• YOUR GOAL
Go line by line through the records and tally those that include "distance". Respond with the tally only.

[Records from a dataset]
━━━━

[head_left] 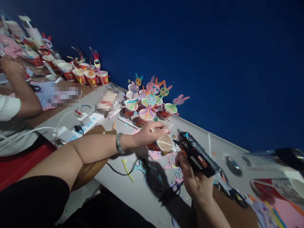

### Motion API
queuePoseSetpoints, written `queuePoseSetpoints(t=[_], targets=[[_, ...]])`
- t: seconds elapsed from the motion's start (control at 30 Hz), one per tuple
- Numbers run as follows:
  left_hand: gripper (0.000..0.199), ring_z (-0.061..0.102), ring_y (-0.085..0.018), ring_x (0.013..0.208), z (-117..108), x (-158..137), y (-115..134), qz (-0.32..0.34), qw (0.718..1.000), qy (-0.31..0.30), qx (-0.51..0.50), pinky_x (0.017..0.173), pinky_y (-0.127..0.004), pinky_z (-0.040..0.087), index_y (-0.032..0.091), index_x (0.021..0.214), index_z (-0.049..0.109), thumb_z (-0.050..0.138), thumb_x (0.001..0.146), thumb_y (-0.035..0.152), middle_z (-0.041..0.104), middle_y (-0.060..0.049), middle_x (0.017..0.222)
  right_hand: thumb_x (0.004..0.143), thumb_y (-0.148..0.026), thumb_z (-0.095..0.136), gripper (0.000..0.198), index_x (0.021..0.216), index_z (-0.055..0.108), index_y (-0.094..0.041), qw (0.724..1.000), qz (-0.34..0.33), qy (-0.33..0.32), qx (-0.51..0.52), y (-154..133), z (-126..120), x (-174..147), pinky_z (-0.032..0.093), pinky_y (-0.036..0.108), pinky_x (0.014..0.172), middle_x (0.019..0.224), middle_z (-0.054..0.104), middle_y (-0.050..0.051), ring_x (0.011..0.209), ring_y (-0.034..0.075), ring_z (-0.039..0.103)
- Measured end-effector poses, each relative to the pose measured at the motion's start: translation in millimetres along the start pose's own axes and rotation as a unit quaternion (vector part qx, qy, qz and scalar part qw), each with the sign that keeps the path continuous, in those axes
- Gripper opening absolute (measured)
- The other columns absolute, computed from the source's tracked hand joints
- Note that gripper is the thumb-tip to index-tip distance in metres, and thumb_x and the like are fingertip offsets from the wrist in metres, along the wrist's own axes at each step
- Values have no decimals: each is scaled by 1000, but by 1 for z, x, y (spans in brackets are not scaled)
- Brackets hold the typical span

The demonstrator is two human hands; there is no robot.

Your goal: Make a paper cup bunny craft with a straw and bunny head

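Note:
My left hand [150,133], with a green bangle [118,144] at the wrist, is closed on the upper side of a red paper cup [165,144]. The cup is tilted, its pale mouth facing right, and a light strip shows inside it. A small see-through piece [167,128] shows at the left fingertips; whether they pinch it I cannot tell. My right hand [196,183] grips a black glue gun [198,158], its nozzle end just right of the cup. Paper scraps [174,164] lie beneath both hands.
Behind stand several cups with paper rabbit figures [151,99]. A power strip [91,123] and a black cable [123,174] lie left; scissors [234,193] and coloured strips [268,212] lie right. A co-worker's arm [26,91] is at far left. A blue wall [201,63] borders the table.

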State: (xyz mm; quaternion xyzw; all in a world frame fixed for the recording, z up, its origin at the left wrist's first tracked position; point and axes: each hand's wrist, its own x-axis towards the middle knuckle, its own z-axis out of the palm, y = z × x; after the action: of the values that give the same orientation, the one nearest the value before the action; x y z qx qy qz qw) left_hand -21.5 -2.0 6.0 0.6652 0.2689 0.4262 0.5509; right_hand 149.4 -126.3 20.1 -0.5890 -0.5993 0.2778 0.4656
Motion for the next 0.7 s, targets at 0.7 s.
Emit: queuePoseSetpoints(t=[0.7], targets=[[33,59,-11,70,-4,2,8,-64,995,8,-71,65,-22,45,11,86,69,64,84,44,66,-4,78,91,-44,59,26,83,63,-19,999,10,14,-39,-8,-16,6,45,27,54,63,57,0,57,13,54]])
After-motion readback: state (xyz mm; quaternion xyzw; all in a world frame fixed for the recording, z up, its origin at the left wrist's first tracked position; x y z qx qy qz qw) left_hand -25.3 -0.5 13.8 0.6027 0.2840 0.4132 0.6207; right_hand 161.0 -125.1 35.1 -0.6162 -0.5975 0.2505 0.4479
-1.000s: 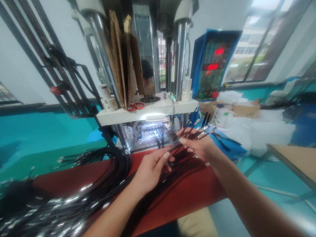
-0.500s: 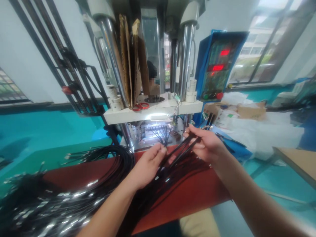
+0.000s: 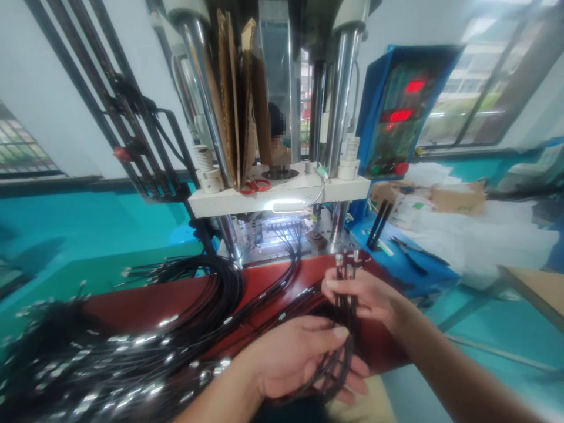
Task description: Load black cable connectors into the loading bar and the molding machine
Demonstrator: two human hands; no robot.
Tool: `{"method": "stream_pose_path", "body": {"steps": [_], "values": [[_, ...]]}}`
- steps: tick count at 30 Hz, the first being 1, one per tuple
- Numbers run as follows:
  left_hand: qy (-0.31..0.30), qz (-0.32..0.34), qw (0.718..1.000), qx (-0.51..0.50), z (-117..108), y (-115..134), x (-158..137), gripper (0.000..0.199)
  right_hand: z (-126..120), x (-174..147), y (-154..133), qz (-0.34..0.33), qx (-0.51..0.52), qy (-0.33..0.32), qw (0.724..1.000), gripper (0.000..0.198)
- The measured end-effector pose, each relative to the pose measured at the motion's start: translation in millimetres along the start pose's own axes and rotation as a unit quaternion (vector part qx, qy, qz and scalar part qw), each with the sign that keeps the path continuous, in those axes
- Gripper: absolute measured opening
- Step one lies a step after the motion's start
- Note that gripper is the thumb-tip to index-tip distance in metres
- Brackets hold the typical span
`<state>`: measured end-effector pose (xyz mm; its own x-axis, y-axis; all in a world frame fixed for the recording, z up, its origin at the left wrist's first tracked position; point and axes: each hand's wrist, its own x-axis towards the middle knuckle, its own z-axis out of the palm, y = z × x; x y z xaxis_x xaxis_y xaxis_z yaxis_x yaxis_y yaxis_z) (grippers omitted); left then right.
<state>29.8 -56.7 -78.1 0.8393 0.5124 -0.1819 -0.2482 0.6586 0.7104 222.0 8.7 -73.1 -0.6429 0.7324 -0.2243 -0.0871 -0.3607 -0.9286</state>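
Observation:
A bundle of black cables point(image 3: 343, 320) with metal connectors at its top end is held between both hands over the front edge of the red table point(image 3: 282, 282). My right hand point(image 3: 363, 294) is closed round the bundle just below the connectors. Lower down, my left hand point(image 3: 308, 355) curls round the looped part of the same cables, thumb on top and fingers beneath. Other black cables point(image 3: 277, 276) run from the lit mould point(image 3: 277, 232) in the press across the table to the left. A large heap of cables point(image 3: 110, 352) covers the table's left side.
A white press plate point(image 3: 282, 197) with red-handled scissors point(image 3: 255, 186) stands above the mould. Pliers point(image 3: 414, 255) and two black rods point(image 3: 379, 224) are on a blue surface at right. A blue control box point(image 3: 396, 111) shows red displays.
Both hands have moved right and nearer to me, away from the cables at the mould. The bundle now stands upright in my right hand, with my left hand lower on it.

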Motion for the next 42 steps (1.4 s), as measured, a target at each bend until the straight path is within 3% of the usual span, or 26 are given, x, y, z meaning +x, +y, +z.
{"method": "stream_pose_path", "body": {"steps": [3,5,7,10,12,15,21,24,27,30,35,38,42], "values": [[0.036,0.025,0.996,-0.077,-2.0,-21.9,18.8,0.037,11.6,0.8,12.8,0.019,-0.082,-0.023,0.996,0.026],[0.088,0.072,0.990,-0.083,-4.3,-34.4,27.9,0.034,10.3,5.8,14.8,0.003,-0.109,0.034,0.993,0.032],[0.108,0.100,0.986,-0.078,-5.2,-42.8,31.0,0.034,4.0,12.8,10.8,-0.045,-0.058,0.110,0.991,0.038],[0.109,0.092,0.987,-0.072,-3.1,-46.5,29.0,0.031,-2.3,20.2,-1.3,-0.119,0.002,0.189,0.975,0.043],[0.101,0.084,0.989,-0.073,-0.7,-44.7,29.3,0.027,0.1,21.1,-7.3,-0.135,-0.104,0.202,0.964,0.040],[0.105,0.092,0.986,-0.090,2.9,-38.9,36.9,0.021,8.8,19.7,-7.9,-0.153,-0.282,0.203,0.925,0.031],[0.177,0.121,0.969,-0.119,5.2,-23.9,56.3,0.024,12.5,19.3,2.7,-0.155,-0.375,0.257,0.877,0.036],[0.208,0.142,0.956,-0.151,4.4,-27.7,54.6,0.022,2.7,28.6,0.0,-0.144,-0.450,0.208,0.857,0.041],[0.183,0.129,0.953,-0.202,3.0,-40.9,45.1,0.017,-16.3,55.6,-7.7,-0.124,-0.578,0.165,0.789,0.052],[0.144,0.084,0.968,-0.189,-2.1,-49.6,37.0,0.017,-34.4,95.6,-10.5,-0.124,-0.660,0.190,0.716,0.029],[0.217,0.126,0.950,-0.184,-13.1,-37.1,37.8,0.020,-34.3,142.7,-3.6,-0.111,-0.740,0.160,0.643,0.020],[0.219,0.132,0.951,-0.175,-14.3,-31.9,37.9,0.022,-27.6,138.9,-6.1,-0.107,-0.766,0.145,0.618,0.021],[0.215,0.153,0.949,-0.173,-12.6,-34.9,34.1,0.022,-31.7,99.3,-22.0,-0.066,-0.771,0.128,0.621,0.022]]}}
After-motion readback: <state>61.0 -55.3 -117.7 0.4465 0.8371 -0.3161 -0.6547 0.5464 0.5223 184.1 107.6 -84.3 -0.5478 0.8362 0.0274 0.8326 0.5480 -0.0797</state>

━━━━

• EXERCISE SOLUTION
2